Task :: What you return must be the exact lines of the material below, from the first through the one that has "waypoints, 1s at", with no pictures and, please, nothing else.
(Records to process begins)
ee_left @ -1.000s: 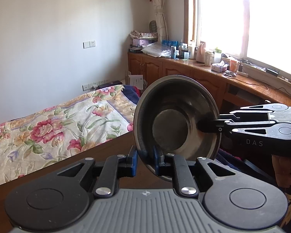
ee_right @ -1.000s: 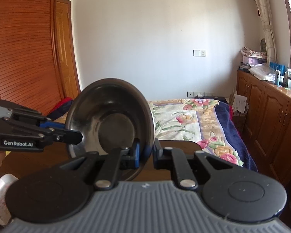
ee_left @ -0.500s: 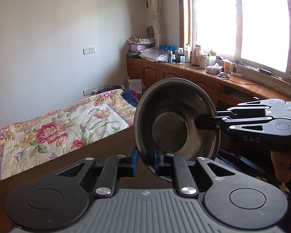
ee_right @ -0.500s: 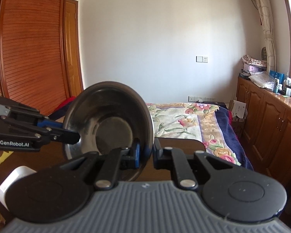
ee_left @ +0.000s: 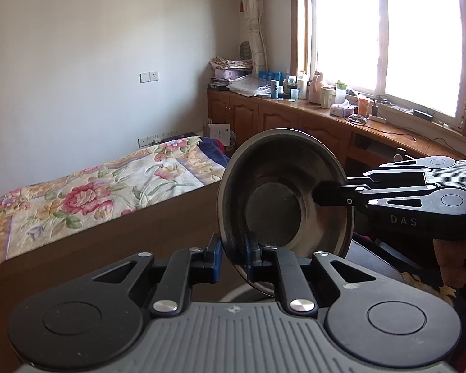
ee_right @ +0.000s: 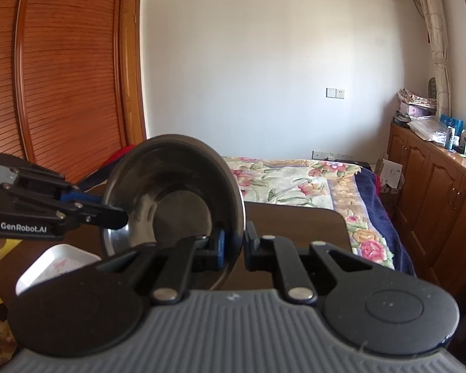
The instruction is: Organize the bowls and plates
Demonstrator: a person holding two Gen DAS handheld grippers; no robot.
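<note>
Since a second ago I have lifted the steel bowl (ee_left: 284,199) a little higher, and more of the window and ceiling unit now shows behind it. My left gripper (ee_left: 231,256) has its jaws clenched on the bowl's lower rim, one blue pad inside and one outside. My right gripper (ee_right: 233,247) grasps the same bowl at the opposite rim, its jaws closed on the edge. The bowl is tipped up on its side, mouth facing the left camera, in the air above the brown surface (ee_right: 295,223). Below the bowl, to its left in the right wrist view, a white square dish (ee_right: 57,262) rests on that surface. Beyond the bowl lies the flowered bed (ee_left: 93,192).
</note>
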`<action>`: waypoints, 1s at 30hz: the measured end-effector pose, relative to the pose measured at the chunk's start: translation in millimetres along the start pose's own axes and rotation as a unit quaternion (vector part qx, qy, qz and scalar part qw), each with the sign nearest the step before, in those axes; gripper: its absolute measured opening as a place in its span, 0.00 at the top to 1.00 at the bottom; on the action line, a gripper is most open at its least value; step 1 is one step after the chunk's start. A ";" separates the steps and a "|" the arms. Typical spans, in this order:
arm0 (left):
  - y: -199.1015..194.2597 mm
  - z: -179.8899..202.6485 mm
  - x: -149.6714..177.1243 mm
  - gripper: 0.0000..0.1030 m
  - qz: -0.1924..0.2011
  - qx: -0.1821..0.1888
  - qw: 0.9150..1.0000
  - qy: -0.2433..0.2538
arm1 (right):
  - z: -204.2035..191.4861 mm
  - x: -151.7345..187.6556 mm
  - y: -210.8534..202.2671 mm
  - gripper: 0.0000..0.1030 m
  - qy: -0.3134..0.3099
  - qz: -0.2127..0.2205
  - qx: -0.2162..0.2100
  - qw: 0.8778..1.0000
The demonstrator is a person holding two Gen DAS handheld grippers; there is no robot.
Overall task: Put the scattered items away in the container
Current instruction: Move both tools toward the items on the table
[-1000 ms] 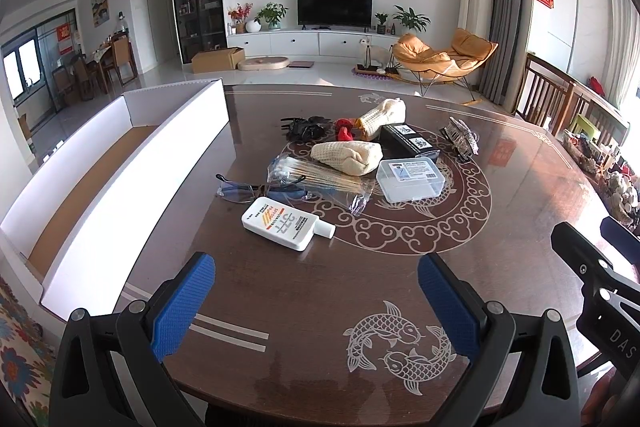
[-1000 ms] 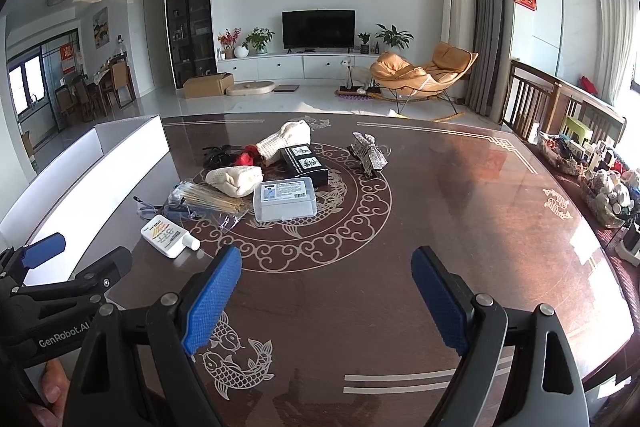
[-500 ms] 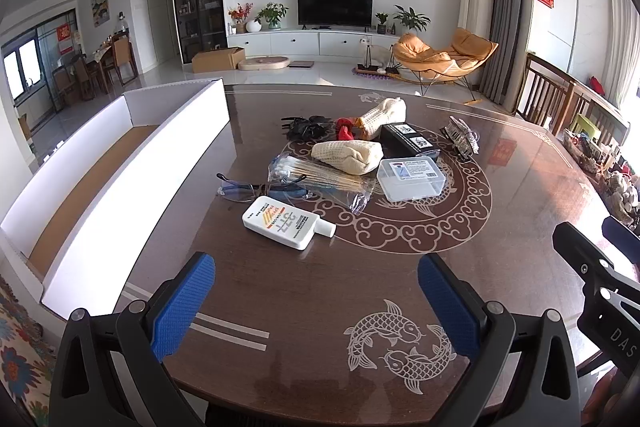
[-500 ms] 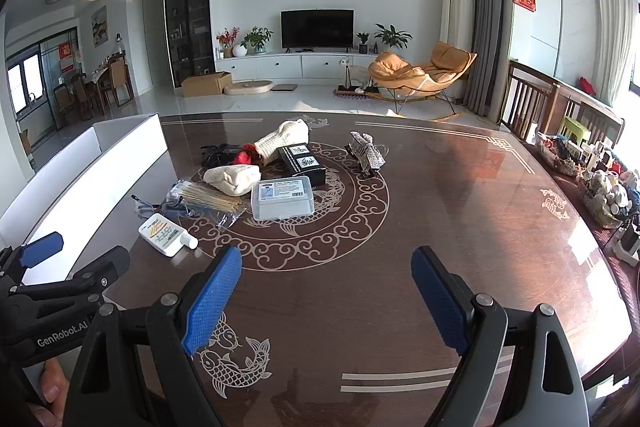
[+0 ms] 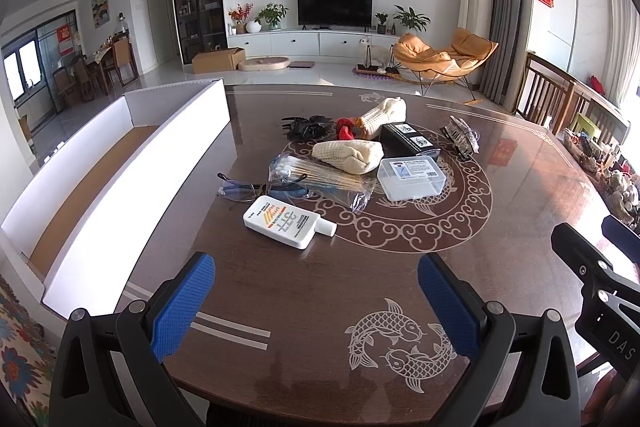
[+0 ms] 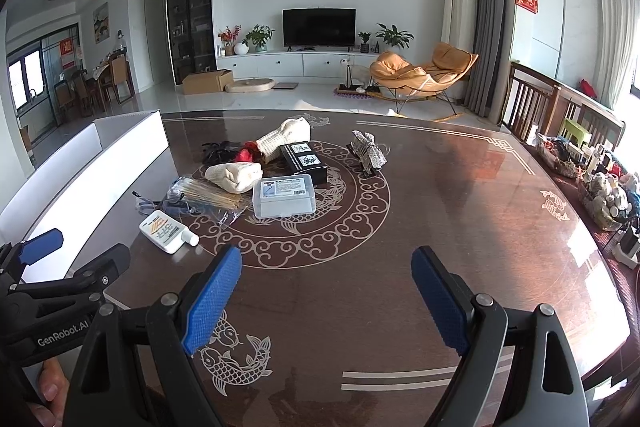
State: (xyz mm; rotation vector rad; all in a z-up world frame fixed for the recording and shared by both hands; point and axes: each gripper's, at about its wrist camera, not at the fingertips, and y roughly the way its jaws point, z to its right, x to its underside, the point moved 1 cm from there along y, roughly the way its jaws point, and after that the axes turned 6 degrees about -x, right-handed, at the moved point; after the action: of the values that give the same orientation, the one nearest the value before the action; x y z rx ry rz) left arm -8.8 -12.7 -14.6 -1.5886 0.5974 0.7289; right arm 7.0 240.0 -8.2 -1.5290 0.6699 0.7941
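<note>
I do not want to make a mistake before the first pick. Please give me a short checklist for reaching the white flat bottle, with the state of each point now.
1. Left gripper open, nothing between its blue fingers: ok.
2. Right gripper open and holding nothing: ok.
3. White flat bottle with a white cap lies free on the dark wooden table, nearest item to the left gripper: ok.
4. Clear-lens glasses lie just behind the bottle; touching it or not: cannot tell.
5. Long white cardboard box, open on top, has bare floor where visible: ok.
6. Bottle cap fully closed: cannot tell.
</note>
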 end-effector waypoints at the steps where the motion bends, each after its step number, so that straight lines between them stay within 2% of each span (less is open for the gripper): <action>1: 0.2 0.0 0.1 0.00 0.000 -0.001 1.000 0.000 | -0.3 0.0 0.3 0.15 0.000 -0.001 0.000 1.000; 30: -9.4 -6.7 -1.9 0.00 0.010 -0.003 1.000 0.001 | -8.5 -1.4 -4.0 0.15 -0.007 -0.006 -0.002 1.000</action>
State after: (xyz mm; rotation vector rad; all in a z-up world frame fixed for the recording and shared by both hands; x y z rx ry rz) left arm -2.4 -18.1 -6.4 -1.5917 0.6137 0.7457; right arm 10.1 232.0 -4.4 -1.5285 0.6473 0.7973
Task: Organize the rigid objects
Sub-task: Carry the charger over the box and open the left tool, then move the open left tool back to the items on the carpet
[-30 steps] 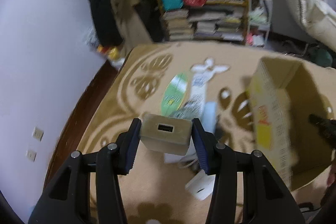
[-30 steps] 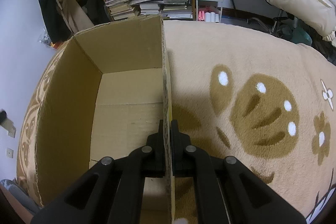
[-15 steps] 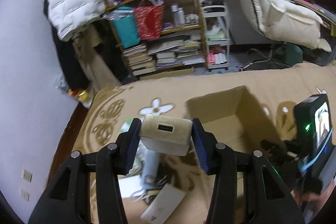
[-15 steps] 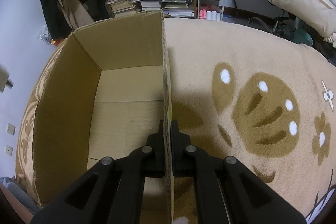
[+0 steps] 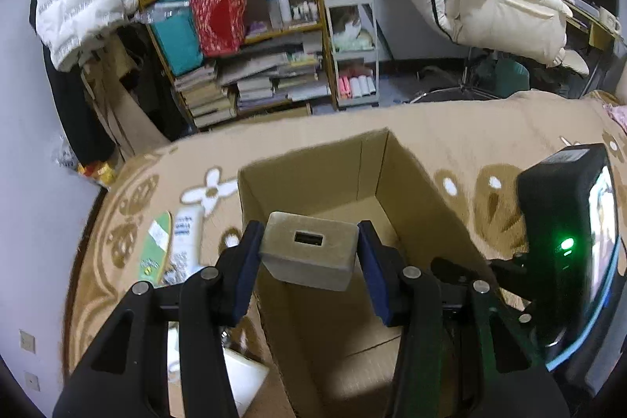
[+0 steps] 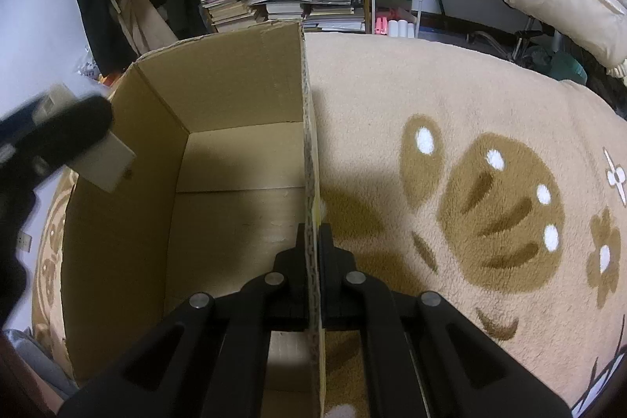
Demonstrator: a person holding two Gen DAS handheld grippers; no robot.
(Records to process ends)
Solution to this task ::
ee_left @ -1.000s: 
ee_right @ -1.000s: 
ee_left @ -0.500s: 
ee_right @ -0.500s: 
ee_left @ +0.000s: 
ee_right @ +0.000s: 
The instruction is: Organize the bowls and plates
Demonstrator: a person holding two Gen DAS handheld grippers; no robot.
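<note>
Since a second ago I have lifted the steel bowl (ee_left: 284,199) a little higher, and more of the window and ceiling unit now shows behind it. My left gripper (ee_left: 231,256) has its jaws clenched on the bowl's lower rim, one blue pad inside and one outside. My right gripper (ee_right: 233,247) grasps the same bowl at the opposite rim, its jaws closed on the edge. The bowl is tipped up on its side, mouth facing the left camera, in the air above the brown surface (ee_right: 295,223). Below the bowl, to its left in the right wrist view, a white square dish (ee_right: 57,262) rests on that surface. Beyond the bowl lies the flowered bed (ee_left: 93,192).
</note>
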`<action>`: waypoints, 1s at 30hz: the measured end-effector pose, relative to the pose measured at the chunk's start: translation in millimetres along the start pose's own axes and rotation as a unit quaternion (vector part qx, qy, qz and scalar part qw), each with the sign nearest the step before, in those axes; gripper: its absolute measured opening as a place in its span, 0.00 at the top to 1.00 at the bottom; on the action line, a gripper is most open at its least value; step 1 is one step after the chunk's start. A ";" separates the steps and a "|" the arms. Typical spans, in this order:

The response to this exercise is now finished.